◆ YOUR TASK: Make an exact transcript of the lines in the data below, starting with the one containing "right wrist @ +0" and going on through the one containing "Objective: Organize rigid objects", with both included and the pictures left out.

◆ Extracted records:
----------------------------------------

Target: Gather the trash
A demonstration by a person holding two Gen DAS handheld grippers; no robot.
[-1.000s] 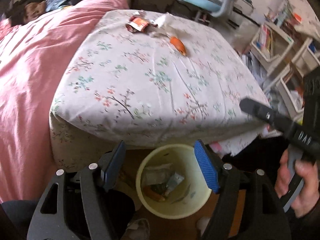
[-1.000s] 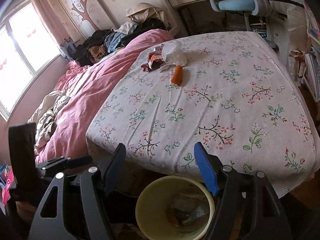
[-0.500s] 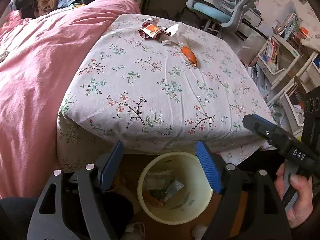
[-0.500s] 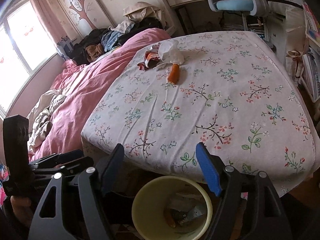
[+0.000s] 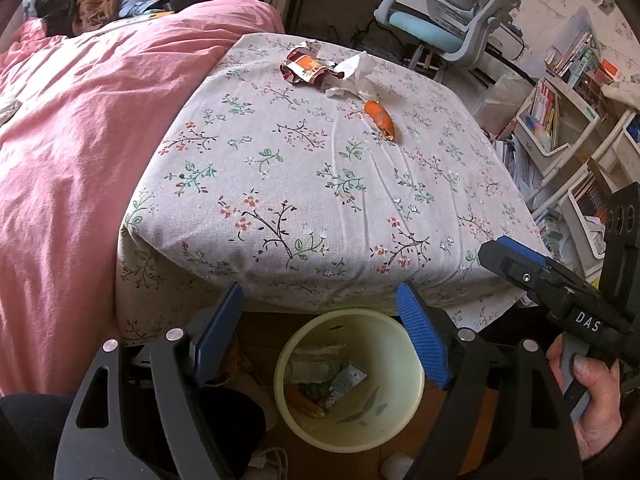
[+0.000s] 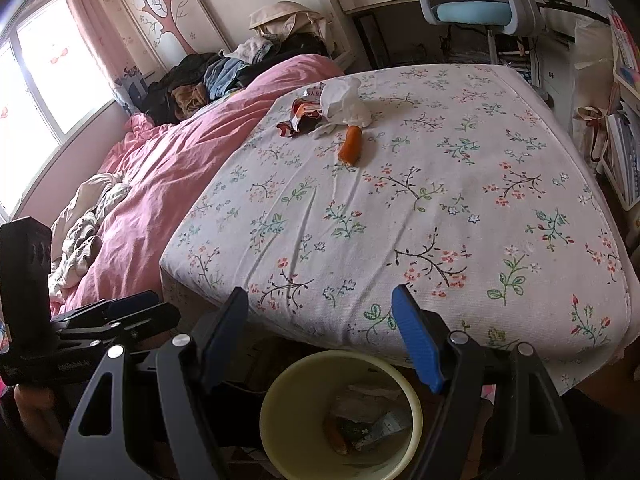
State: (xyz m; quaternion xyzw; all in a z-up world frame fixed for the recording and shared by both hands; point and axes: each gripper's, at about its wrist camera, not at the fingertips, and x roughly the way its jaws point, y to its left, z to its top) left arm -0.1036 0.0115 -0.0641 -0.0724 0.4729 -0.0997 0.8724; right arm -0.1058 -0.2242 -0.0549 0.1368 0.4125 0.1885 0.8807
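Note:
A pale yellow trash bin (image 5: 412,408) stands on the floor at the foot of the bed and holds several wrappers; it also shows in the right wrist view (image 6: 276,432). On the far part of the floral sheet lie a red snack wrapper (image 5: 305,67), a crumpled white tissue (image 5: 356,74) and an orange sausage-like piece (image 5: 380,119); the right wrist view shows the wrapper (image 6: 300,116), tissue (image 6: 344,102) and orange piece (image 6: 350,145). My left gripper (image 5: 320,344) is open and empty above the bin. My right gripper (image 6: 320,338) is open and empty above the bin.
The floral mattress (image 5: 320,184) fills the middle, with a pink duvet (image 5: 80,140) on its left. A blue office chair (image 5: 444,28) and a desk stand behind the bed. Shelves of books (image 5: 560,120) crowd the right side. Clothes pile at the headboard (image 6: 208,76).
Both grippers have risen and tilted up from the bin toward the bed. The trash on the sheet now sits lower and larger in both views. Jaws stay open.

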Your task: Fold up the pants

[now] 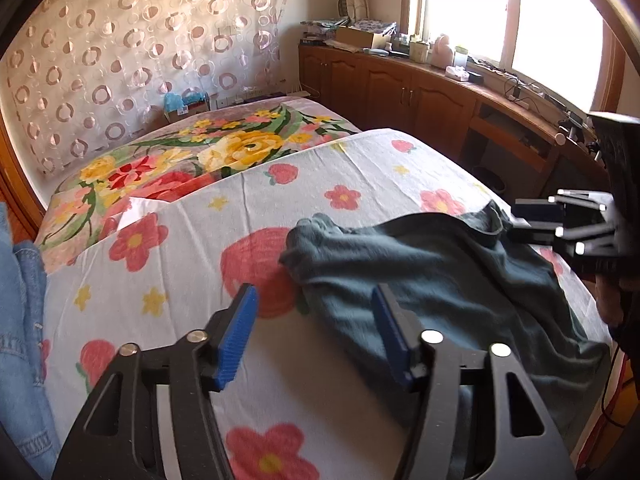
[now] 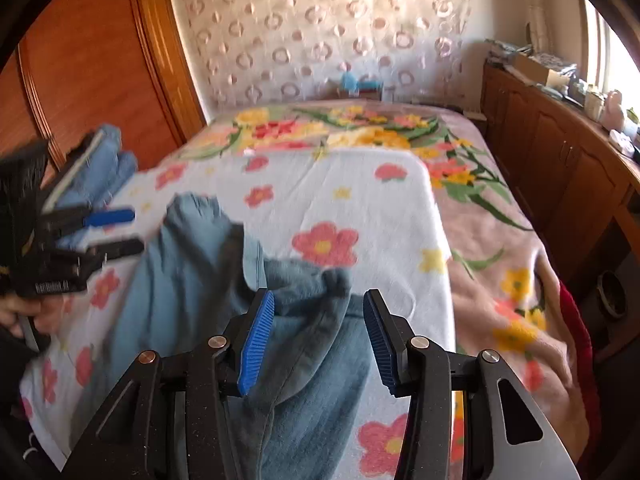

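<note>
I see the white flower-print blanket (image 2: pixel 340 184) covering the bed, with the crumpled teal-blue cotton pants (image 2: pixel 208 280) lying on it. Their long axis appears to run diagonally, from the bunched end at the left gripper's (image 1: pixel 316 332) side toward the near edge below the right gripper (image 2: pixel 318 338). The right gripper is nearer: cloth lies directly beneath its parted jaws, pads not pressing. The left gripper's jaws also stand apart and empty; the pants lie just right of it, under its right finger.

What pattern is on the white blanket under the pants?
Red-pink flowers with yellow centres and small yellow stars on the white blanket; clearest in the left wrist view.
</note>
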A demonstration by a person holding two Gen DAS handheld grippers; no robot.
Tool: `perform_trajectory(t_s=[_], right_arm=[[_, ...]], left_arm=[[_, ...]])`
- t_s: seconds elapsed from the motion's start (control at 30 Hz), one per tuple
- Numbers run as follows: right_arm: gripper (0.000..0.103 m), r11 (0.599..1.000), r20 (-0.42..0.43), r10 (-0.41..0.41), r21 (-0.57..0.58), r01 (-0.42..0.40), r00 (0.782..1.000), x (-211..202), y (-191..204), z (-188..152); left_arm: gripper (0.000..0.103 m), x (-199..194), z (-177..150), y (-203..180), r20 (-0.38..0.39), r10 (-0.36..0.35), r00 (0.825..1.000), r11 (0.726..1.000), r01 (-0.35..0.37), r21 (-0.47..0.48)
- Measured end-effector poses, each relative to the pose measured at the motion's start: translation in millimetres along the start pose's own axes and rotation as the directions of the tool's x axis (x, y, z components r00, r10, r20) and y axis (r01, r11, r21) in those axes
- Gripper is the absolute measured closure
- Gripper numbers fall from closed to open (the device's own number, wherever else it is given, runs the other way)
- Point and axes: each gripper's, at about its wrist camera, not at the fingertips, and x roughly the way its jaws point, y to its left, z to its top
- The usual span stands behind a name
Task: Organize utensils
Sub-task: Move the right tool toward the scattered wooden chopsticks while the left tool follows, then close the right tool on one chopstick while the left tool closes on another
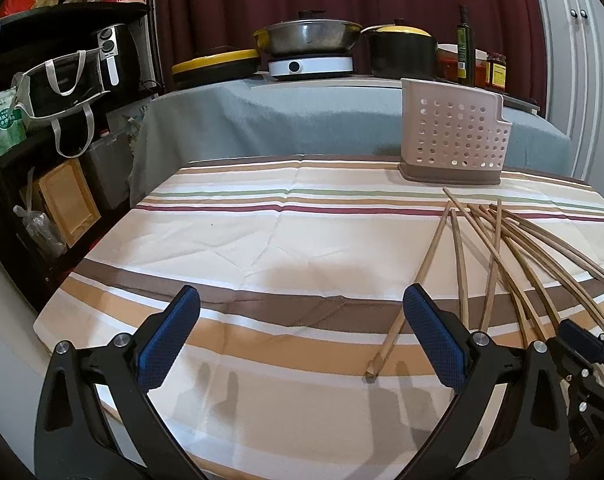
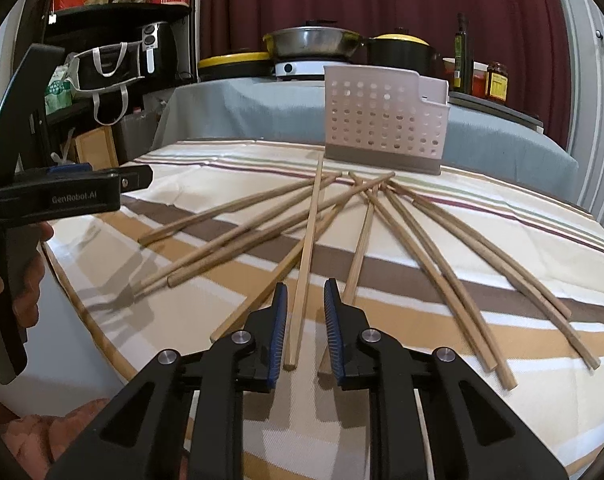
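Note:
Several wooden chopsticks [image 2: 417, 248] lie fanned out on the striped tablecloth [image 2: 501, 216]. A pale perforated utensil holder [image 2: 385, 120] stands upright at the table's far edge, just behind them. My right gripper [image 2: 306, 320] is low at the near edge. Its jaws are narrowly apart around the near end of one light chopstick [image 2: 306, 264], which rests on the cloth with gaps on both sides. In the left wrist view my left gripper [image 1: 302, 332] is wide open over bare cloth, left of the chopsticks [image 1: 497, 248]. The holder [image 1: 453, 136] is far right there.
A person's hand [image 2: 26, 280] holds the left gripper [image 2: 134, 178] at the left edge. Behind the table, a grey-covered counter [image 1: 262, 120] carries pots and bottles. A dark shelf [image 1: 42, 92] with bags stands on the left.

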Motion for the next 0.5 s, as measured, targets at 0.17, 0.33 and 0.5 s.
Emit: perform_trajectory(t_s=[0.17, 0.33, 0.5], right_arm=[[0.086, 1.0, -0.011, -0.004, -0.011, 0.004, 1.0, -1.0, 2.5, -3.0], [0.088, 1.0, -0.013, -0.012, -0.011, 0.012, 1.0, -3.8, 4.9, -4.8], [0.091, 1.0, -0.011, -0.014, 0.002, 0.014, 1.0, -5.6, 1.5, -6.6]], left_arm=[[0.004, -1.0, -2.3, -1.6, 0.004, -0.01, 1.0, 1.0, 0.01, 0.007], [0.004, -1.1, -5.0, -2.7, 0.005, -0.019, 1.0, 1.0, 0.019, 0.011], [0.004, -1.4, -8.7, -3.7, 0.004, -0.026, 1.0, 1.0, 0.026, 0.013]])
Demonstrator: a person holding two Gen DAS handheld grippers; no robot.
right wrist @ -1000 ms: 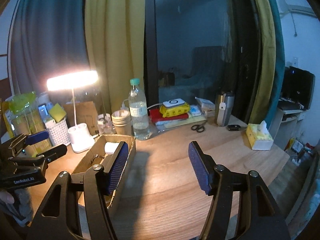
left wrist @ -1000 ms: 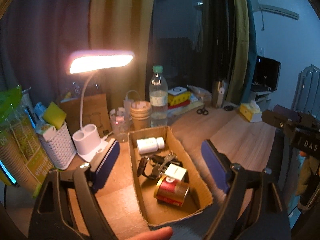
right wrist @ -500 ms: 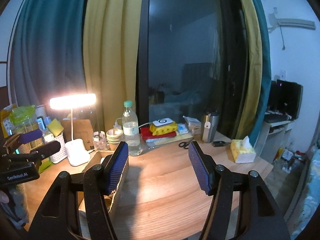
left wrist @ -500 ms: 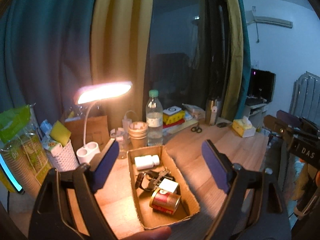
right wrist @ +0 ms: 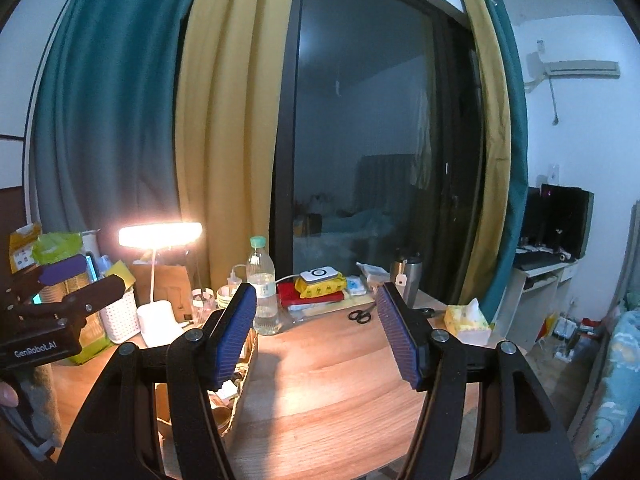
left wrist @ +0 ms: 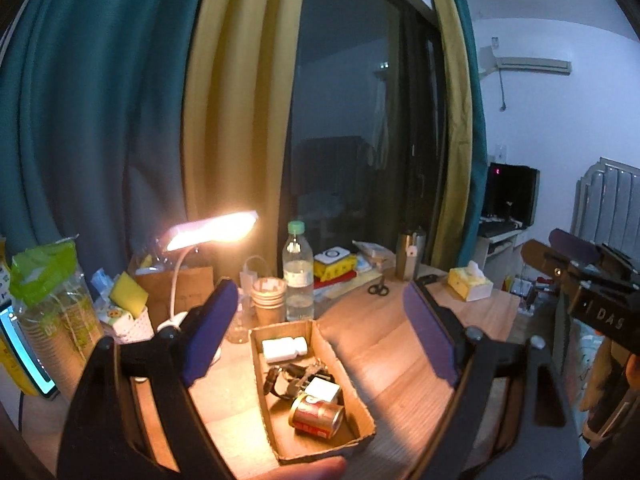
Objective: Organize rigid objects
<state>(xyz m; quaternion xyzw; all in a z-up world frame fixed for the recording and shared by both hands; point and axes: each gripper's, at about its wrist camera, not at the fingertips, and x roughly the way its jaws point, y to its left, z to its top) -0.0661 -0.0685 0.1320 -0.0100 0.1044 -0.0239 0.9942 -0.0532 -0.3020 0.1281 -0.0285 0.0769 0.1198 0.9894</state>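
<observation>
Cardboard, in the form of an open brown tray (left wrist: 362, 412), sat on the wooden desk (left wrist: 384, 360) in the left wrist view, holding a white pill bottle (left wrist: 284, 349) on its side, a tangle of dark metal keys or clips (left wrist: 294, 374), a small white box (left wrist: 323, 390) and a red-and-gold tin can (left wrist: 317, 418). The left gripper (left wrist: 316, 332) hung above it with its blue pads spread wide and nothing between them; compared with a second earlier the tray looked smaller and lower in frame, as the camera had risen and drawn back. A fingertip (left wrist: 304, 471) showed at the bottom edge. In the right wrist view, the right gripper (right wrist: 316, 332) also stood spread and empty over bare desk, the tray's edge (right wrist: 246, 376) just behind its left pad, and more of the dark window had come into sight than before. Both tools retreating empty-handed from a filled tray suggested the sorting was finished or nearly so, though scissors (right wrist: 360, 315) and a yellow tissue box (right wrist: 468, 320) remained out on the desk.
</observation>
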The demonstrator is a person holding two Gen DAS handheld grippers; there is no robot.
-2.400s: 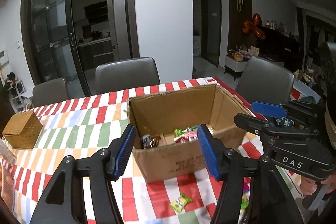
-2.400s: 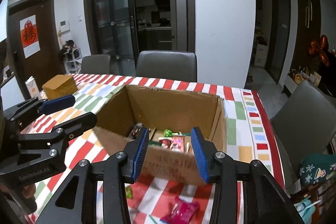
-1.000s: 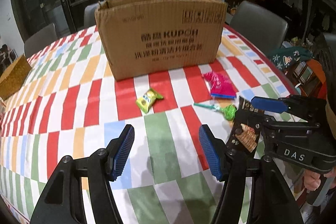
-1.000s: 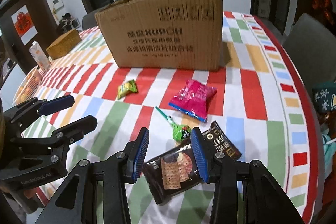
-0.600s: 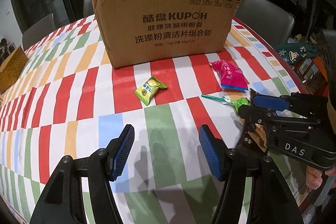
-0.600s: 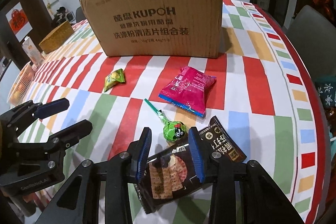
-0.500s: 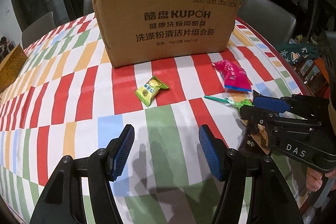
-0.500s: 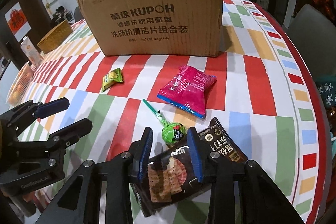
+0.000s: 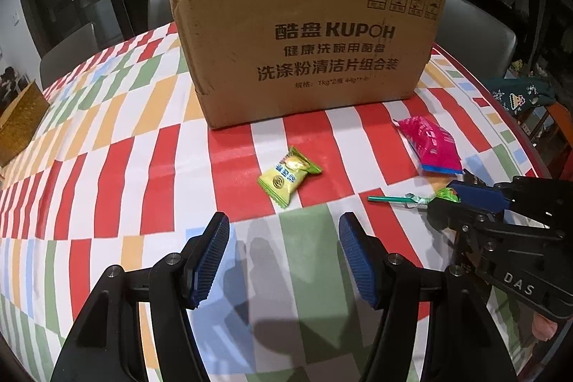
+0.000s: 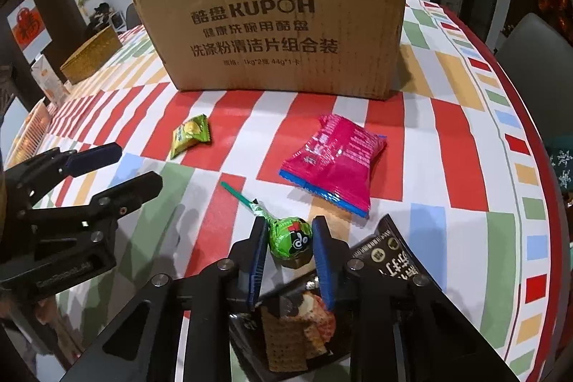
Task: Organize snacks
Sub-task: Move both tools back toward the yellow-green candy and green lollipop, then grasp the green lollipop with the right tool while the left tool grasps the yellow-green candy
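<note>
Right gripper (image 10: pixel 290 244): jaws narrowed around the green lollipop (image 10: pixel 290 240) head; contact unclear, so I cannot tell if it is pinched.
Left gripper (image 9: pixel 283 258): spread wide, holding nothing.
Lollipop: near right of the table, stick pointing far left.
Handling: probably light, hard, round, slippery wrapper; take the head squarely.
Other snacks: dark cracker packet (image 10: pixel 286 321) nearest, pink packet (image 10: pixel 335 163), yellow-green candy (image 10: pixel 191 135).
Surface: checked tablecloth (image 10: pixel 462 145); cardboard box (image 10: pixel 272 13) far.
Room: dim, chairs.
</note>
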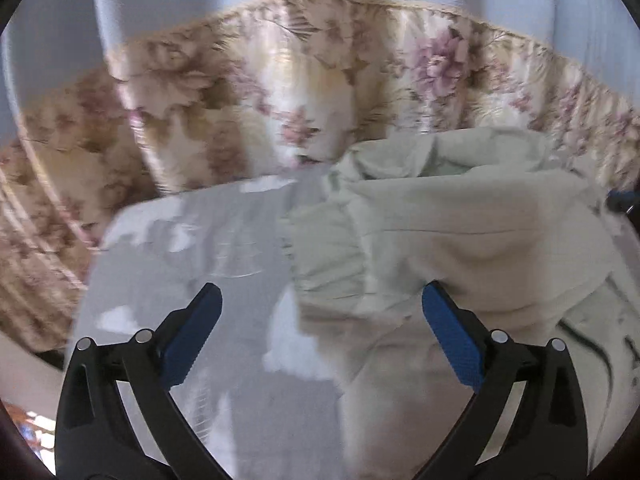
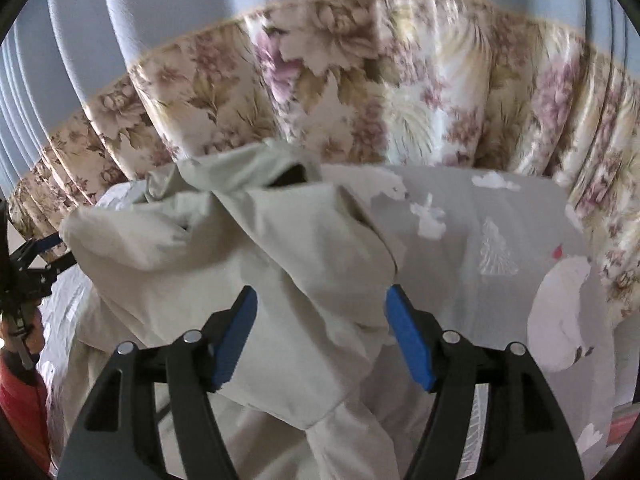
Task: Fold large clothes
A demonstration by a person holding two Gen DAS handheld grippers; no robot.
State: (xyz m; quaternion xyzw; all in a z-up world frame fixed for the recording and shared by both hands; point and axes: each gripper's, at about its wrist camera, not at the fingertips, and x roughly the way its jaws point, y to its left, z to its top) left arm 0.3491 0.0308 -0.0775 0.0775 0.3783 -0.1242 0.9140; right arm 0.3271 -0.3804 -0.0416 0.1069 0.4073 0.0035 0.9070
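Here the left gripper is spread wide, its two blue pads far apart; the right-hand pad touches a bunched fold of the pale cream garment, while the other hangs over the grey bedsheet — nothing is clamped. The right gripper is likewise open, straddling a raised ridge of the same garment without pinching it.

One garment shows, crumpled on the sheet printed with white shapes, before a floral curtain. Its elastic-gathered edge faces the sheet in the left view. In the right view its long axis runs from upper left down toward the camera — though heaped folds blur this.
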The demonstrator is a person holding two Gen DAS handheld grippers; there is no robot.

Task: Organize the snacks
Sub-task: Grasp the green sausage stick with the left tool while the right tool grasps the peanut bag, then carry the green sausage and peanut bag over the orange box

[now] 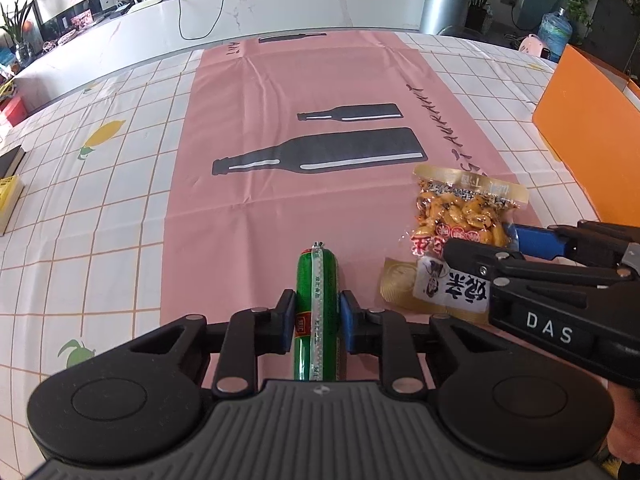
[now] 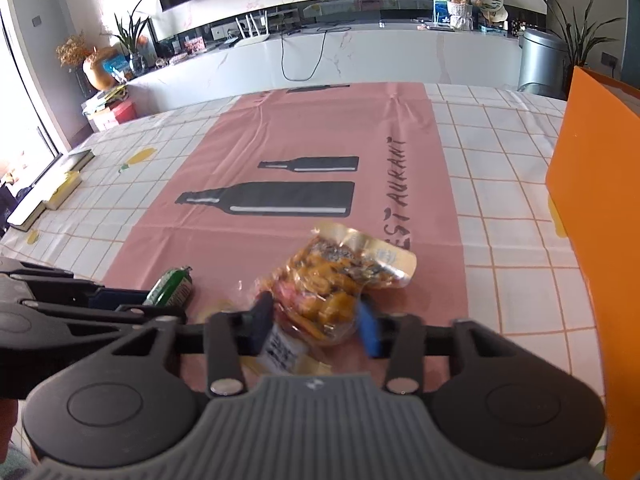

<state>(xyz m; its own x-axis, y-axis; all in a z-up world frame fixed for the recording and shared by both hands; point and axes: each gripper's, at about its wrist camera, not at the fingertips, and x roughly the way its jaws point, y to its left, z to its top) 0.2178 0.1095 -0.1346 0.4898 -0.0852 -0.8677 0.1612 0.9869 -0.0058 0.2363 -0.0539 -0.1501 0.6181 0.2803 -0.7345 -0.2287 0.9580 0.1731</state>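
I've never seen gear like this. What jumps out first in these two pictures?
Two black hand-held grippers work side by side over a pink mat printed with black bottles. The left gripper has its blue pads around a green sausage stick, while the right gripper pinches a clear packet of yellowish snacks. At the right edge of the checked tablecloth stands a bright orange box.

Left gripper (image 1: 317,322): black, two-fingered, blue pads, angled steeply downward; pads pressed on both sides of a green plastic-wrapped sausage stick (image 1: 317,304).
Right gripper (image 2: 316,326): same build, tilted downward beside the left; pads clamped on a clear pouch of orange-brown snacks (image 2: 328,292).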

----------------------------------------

◆ YOUR SOLUTION:
right wrist @ +0 ms: 
left wrist @ +0 ms: 
Objective: Organize rigid objects

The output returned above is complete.